▶ **STORED DATA**:
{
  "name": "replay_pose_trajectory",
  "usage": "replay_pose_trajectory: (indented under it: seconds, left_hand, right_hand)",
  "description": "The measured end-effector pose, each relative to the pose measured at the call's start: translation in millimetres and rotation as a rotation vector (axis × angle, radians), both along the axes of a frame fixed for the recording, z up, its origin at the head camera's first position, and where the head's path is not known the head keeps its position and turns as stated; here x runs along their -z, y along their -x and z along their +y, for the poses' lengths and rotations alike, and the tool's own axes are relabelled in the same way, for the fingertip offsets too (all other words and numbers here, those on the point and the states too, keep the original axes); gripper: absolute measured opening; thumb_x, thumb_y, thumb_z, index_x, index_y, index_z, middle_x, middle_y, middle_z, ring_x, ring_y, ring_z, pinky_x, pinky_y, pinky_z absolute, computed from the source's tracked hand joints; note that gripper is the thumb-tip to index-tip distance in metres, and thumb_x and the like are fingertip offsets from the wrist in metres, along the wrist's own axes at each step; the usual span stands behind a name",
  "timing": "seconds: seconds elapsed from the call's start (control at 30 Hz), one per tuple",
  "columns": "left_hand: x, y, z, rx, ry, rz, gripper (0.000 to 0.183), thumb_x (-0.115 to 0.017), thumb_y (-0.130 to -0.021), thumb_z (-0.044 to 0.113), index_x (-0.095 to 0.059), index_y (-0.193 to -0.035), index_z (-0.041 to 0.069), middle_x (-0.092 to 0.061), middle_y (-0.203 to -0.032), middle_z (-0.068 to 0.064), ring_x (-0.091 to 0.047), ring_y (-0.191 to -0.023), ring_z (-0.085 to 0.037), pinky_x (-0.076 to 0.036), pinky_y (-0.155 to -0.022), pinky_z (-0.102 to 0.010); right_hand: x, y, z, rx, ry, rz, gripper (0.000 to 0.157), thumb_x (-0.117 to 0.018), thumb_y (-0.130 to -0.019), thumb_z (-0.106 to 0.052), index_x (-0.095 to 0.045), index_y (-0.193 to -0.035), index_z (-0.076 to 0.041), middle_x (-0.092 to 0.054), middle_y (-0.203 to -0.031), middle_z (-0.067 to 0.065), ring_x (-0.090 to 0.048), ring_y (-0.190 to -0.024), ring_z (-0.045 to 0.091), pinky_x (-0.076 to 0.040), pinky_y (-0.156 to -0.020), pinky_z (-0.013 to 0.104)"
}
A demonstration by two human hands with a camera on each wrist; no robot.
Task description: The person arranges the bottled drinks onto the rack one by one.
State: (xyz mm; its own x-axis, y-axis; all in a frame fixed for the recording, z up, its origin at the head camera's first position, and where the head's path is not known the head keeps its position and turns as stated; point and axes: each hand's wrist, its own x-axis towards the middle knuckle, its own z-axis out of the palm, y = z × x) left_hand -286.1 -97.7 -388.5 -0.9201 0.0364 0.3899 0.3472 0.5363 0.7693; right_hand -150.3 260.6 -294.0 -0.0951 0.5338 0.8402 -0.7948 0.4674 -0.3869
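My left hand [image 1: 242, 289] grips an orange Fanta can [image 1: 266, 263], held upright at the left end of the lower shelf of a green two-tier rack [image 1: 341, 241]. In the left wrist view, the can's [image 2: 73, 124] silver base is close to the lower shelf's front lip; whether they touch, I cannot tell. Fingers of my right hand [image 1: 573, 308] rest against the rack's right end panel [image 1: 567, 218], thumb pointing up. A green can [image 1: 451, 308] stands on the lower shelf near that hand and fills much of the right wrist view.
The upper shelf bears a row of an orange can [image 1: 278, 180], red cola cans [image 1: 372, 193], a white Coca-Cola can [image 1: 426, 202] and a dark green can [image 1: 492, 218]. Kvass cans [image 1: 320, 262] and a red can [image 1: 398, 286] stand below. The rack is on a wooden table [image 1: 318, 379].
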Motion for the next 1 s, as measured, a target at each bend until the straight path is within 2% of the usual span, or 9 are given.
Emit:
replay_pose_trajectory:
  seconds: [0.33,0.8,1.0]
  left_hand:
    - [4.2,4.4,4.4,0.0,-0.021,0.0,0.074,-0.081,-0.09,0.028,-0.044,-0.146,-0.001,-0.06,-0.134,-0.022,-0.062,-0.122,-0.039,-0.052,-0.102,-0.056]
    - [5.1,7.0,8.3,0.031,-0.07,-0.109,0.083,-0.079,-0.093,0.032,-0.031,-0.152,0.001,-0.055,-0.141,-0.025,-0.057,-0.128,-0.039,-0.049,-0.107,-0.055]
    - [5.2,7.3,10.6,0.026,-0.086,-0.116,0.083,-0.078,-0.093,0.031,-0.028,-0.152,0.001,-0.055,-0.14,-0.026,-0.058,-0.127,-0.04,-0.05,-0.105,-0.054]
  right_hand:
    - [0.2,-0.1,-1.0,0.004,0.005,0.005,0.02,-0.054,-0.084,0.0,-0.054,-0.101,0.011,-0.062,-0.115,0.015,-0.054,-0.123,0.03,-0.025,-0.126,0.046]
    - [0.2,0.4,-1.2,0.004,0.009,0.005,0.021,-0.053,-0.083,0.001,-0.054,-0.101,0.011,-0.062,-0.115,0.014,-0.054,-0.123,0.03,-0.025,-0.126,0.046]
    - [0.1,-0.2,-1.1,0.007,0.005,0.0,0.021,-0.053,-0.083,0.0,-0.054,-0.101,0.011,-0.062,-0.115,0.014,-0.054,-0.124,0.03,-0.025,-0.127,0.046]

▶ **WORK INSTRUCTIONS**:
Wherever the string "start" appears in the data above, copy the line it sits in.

▶ **TASK RESULT**:
  "description": "The measured end-effector pose, each relative to the pose measured at the call's start: translation in millimetres and rotation as a rotation vector (axis × angle, radians), both along the axes of a frame fixed for the recording, z up, its origin at the head camera's first position, and where the head's path is not known the head keeps its position and turns as stated; here x runs along their -z, y along their -x and z along their +y, for the poses' lengths and rotations alike, and the tool's own axes are relabelled in the same way, for the fingertip offsets too (all other words and numbers here, those on the point and the states too, keep the original axes); gripper: absolute measured opening; thumb_x, thumb_y, thumb_z, index_x, index_y, index_z, middle_x, middle_y, middle_z, ring_x, ring_y, ring_z, pinky_x, pinky_y, pinky_z absolute, computed from the source's tracked hand joints; note that gripper is the thumb-tip to index-tip distance in metres, and thumb_x and the like are fingertip offsets from the wrist in metres, along the wrist's own axes at each step; the usual span stands behind a name",
  "timing": "seconds: seconds elapsed from the call's start (control at 30 Hz), one per tuple",

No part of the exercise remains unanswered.